From top to bottom, return the records that follow exactly.
Task inputs: Begin
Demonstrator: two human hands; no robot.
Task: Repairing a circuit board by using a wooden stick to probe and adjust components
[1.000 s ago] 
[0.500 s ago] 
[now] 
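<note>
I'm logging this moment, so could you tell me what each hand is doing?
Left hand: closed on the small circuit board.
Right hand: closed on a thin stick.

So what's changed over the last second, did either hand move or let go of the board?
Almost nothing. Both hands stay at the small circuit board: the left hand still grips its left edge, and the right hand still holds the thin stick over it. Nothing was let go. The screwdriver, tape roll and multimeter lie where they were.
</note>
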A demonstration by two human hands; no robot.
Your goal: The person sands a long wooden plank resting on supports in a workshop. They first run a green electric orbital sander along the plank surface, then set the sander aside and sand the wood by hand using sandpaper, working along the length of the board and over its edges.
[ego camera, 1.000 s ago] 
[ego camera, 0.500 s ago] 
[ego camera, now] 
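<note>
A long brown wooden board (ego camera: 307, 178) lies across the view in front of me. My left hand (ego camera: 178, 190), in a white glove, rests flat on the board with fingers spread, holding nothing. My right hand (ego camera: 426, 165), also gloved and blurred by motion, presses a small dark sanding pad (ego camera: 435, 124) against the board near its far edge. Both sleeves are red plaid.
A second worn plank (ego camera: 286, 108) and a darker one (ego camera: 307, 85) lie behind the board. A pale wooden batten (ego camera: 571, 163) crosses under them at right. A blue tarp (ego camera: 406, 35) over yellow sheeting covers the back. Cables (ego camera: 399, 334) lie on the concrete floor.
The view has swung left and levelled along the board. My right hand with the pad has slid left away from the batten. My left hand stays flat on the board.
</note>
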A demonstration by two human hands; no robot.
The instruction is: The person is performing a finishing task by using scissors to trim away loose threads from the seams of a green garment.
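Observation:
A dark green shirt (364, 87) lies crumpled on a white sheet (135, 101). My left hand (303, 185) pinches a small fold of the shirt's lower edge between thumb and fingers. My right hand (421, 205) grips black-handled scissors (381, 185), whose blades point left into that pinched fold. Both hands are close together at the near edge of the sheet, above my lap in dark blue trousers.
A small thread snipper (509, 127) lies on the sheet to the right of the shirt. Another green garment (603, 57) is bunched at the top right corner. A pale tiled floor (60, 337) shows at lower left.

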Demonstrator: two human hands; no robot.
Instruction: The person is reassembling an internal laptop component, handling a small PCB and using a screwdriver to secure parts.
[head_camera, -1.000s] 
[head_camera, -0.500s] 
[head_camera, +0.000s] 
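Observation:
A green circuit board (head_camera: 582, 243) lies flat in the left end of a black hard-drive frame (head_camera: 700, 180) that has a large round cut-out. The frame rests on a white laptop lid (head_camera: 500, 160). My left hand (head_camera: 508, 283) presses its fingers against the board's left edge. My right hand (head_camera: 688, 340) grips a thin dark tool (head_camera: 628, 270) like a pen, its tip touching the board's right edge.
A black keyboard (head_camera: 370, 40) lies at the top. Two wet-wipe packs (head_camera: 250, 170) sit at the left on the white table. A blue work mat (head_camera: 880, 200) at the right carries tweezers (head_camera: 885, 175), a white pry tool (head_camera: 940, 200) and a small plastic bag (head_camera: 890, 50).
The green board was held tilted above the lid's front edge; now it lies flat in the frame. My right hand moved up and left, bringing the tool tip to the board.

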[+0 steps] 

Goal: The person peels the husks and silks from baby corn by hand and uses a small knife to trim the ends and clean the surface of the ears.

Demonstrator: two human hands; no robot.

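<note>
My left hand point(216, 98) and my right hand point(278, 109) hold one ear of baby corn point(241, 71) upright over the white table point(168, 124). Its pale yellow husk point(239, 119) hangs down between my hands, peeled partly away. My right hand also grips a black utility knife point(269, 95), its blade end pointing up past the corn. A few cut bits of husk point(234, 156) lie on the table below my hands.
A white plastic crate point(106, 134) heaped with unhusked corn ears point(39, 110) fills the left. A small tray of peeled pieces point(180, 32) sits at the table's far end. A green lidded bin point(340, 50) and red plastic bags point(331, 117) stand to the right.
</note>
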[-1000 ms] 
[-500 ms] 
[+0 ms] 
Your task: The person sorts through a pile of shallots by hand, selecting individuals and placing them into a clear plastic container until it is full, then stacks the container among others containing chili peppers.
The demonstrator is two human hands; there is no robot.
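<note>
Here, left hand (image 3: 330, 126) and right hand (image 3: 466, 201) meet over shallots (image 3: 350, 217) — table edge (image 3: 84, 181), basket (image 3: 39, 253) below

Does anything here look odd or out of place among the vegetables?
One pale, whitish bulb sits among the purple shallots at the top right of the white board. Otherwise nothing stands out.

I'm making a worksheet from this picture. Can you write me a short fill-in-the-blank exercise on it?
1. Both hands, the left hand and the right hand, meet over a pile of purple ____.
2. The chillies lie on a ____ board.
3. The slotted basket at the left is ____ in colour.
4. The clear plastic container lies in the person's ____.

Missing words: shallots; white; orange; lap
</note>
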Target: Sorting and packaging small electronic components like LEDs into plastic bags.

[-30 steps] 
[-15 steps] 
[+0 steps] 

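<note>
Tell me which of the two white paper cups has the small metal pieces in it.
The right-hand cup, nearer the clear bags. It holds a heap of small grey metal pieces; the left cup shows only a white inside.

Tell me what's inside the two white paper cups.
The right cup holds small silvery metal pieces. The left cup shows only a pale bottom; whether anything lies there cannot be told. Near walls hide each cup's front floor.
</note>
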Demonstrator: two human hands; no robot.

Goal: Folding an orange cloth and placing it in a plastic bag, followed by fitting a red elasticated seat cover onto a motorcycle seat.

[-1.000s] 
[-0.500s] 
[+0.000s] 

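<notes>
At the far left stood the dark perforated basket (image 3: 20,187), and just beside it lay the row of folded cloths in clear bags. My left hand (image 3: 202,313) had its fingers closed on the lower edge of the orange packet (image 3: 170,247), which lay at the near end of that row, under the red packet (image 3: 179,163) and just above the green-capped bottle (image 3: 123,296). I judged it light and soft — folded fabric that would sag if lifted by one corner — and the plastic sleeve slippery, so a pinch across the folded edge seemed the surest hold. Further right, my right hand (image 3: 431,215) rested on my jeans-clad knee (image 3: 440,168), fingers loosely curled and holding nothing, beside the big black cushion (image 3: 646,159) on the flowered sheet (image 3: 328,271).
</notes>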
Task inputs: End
### Reply
Demonstrator: two human hands; no robot.
Task: Repairing a circuit board by using a wooden stick to probe and adjust components
[1.000 s ago] 
[0.500 s ago] 
[now] 
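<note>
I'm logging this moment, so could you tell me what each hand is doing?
Left hand: closed on the small circuit board.
Right hand: closed on a thin stick.

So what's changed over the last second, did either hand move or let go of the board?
Almost nothing. Both hands stay at the small circuit board: the left hand still grips its left edge, and the right hand still holds the thin stick over it. Nothing was let go. The screwdriver, tape roll and multimeter lie where they were.
</note>
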A demonstration by two human hands; no robot.
Your goal: The person sands a long wooden plank resting on supports in a workshop. They first run a green electric orbital sander along the plank surface, then set the sander aside and sand the wood by hand using sandpaper, working along the length of the board and over its edges.
[ego camera, 1.000 s ago] 
[ego camera, 0.500 s ago] 
[ego camera, now] 
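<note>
A long brown wooden board (ego camera: 307, 178) lies across the view in front of me. My left hand (ego camera: 178, 190), in a white glove, rests flat on the board with fingers spread, holding nothing. My right hand (ego camera: 426, 165), also gloved and blurred by motion, presses a small dark sanding pad (ego camera: 435, 124) against the board near its far edge. Both sleeves are red plaid.
A second worn plank (ego camera: 286, 108) and a darker one (ego camera: 307, 85) lie behind the board. A pale wooden batten (ego camera: 571, 163) crosses under them at right. A blue tarp (ego camera: 406, 35) over yellow sheeting covers the back. Cables (ego camera: 399, 334) lie on the concrete floor.
The view has swung left and levelled along the board. My right hand with the pad has slid left away from the batten. My left hand stays flat on the board.
</note>
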A demonstration by two human hands; no robot.
The instruction is: The person is performing a finishing task by using scissors to trim away loose threads from the seams of a green garment.
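Observation:
A dark green shirt (364, 87) lies crumpled on a white sheet (135, 101). My left hand (303, 185) pinches a small fold of the shirt's lower edge between thumb and fingers. My right hand (421, 205) grips black-handled scissors (381, 185), whose blades point left into that pinched fold. Both hands are close together at the near edge of the sheet, above my lap in dark blue trousers.
A small thread snipper (509, 127) lies on the sheet to the right of the shirt. Another green garment (603, 57) is bunched at the top right corner. A pale tiled floor (60, 337) shows at lower left.
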
Demonstrator: two human hands; no robot.
Instruction: The person is reassembling an internal laptop component, handling a small PCB and using a screwdriver to secure parts.
[head_camera, -1.000s] 
[head_camera, -0.500s] 
[head_camera, +0.000s] 
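Observation:
A green circuit board (head_camera: 582, 243) lies flat in the left end of a black hard-drive frame (head_camera: 700, 180) that has a large round cut-out. The frame rests on a white laptop lid (head_camera: 500, 160). My left hand (head_camera: 508, 283) presses its fingers against the board's left edge. My right hand (head_camera: 688, 340) grips a thin dark tool (head_camera: 628, 270) like a pen, its tip touching the board's right edge.
A black keyboard (head_camera: 370, 40) lies at the top. Two wet-wipe packs (head_camera: 250, 170) sit at the left on the white table. A blue work mat (head_camera: 880, 200) at the right carries tweezers (head_camera: 885, 175), a white pry tool (head_camera: 940, 200) and a small plastic bag (head_camera: 890, 50).
The green board was held tilted above the lid's front edge; now it lies flat in the frame. My right hand moved up and left, bringing the tool tip to the board.
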
[+0 steps] 

Goal: The person peels the husks and silks from baby corn by hand and uses a small knife to trim the ends and clean the surface of the ears.

Demonstrator: two human hands; no robot.

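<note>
My left hand point(216, 98) and my right hand point(278, 109) hold one ear of baby corn point(241, 71) upright over the white table point(168, 124). Its pale yellow husk point(239, 119) hangs down between my hands, peeled partly away. My right hand also grips a black utility knife point(269, 95), its blade end pointing up past the corn. A few cut bits of husk point(234, 156) lie on the table below my hands.
A white plastic crate point(106, 134) heaped with unhusked corn ears point(39, 110) fills the left. A small tray of peeled pieces point(180, 32) sits at the table's far end. A green lidded bin point(340, 50) and red plastic bags point(331, 117) stand to the right.
</note>
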[-1000 ms] 
[-500 ms] 
[+0 ms] 
Your task: The person sorts through a pile of shallots by hand, selecting individuals and placing them into a clear plastic container until it is full, then stacks the container among others containing chili peppers.
The demonstrator is two human hands; there is no robot.
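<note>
Here, left hand (image 3: 330, 126) and right hand (image 3: 466, 201) meet over shallots (image 3: 350, 217) — table edge (image 3: 84, 181), basket (image 3: 39, 253) below

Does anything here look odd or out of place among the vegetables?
One pale, whitish bulb sits among the purple shallots at the top right of the white board. Otherwise nothing stands out.

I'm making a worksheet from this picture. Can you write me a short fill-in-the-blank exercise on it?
1. Both hands, the left hand and the right hand, meet over a pile of purple ____.
2. The chillies lie on a ____ board.
3. The slotted basket at the left is ____ in colour.
4. The clear plastic container lies in the person's ____.

Missing words: shallots; white; orange; lap
</note>
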Target: Sorting and packaging small electronic components like LEDs into plastic bags.

[-30 steps] 
[-15 steps] 
[+0 steps] 

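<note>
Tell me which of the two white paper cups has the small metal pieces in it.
The right-hand cup, nearer the clear bags. It holds a heap of small grey metal pieces; the left cup shows only a white inside.

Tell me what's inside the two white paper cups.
The right cup holds small silvery metal pieces. The left cup shows only a pale bottom; whether anything lies there cannot be told. Near walls hide each cup's front floor.
</note>
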Demonstrator: two human hands; no robot.

Goal: Folding an orange cloth and placing it in a plastic bag, followed by fitting a red elasticated seat cover onto a motorcycle seat.

[-1.000s] 
[-0.500s] 
[+0.000s] 

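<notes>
At the far left stood the dark perforated basket (image 3: 20,187), and just beside it lay the row of folded cloths in clear bags. My left hand (image 3: 202,313) had its fingers closed on the lower edge of the orange packet (image 3: 170,247), which lay at the near end of that row, under the red packet (image 3: 179,163) and just above the green-capped bottle (image 3: 123,296). I judged it light and soft — folded fabric that would sag if lifted by one corner — and the plastic sleeve slippery, so a pinch across the folded edge seemed the surest hold. Further right, my right hand (image 3: 431,215) rested on my jeans-clad knee (image 3: 440,168), fingers loosely curled and holding nothing, beside the big black cushion (image 3: 646,159) on the flowered sheet (image 3: 328,271).
</notes>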

Now the exercise is complete.